15.ザハラオアシス
それから数日後、無事にザハラオアシスと呼ばれる場所へ辿り着いた。首都目前のそこは大きな水場を中心に栄えている。
オアシス特有の植物も多く生育しており、貿易も行われているためか賑やかだ。
「水場があると少し涼やかな気がするわね」
「すごいな。あれはナツメヤシかな」
屋台が多く出ていて、ナツメヤシの実を使ったキャンディや、豆で作られたコロッケに似たものなどが売られている。異国情緒溢れる場に少しだけ観光客気分になりそうだった。
そんな彼らに「あっちは観光エリア。僕たちはあっち」とアルスが示したその先には、どう考えても異質な空間の裂け目があった。
「おい、あれはダンジョンに入る裂け目だぞ」
「そう。ザハラオアシスの特殊型ダンジョン、雨林異界ダンジョンだ」
「予想はしていましたけれど」
「ハロルドがいればそう苦労はしないはずだ」
アルスの目がどこかキラキラと輝いている。その反面、アイマンの表情は渋い。
「ここが、どれほど危険なのか知らないからそんな呑気なことを言える。しかも、中に入ってしまえば外界からは隔絶される。その子たちが攫われたりしても証拠がないなんて言われかねないぞ」
アイマンの言葉に、首を傾げたアルスは「大丈夫だよ」と断言した。
「よりにもよってこの中で彼に危害が加わるようなことになれば、ティターニアが黙っていない。
それより、君との契約はここまでだけれどどうするんだ?」
ハロルドは「ティターニアとはなんぞや」という顔をしながら妖精たちを見ている。ローズは苦笑し、ネモフィラは吹けもしない口笛を吹き、リリィは「ナイショ」とウィンクをした。

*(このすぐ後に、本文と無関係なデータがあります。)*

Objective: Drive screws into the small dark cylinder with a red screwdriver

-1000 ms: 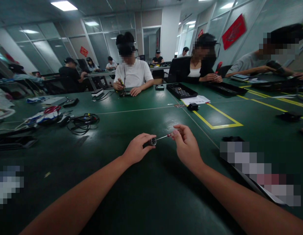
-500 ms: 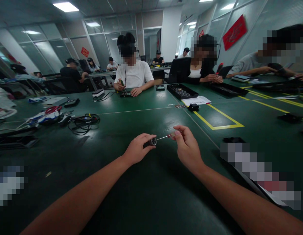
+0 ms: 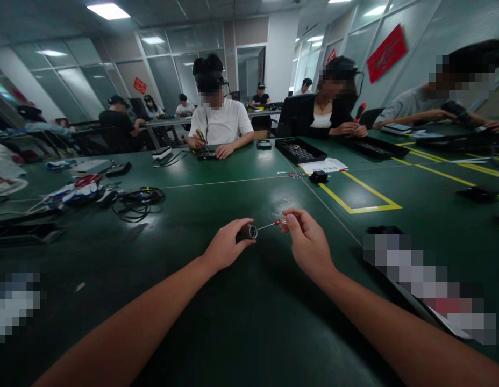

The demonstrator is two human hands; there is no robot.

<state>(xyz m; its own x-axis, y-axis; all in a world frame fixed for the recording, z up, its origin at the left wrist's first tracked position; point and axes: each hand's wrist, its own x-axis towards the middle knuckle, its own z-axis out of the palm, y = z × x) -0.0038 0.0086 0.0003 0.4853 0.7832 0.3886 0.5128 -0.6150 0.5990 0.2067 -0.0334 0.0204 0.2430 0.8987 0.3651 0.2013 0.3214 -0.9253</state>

これは教えてくれないなと察したハロルドが自分に鑑定をかけた頃、髪を乱暴に掻き崩したアイマンが「ああもう!付いていくよ!!今回だけだぞ!!」とキレ気味に叫んでいた。
「なぁ、ローズ」
「はぁい」
「花の妖精族って何だ?」
「アタシたちの種族」
ハロルドの知らない間に、いつの間にか三妖精の加護ではなく種族単位になっていた。ティターニアという存在はこれに大きく関わっている気がとてもするけれど、ルクスとルアの存在もあるので一緒にいる妖精が増えたせいかもしれない。少し迷うところだ。
(うーん……。けどまぁ、会ったこともない存在だし、藪を突いて蛇を出したくもないしな。普通にしてれば怒りを買うこともないだろう)
加護をもらっている以上嫌われているということはないだろうと気楽に考えることにした。というか、脳がそれ以上の受け入れと理解を拒んだ。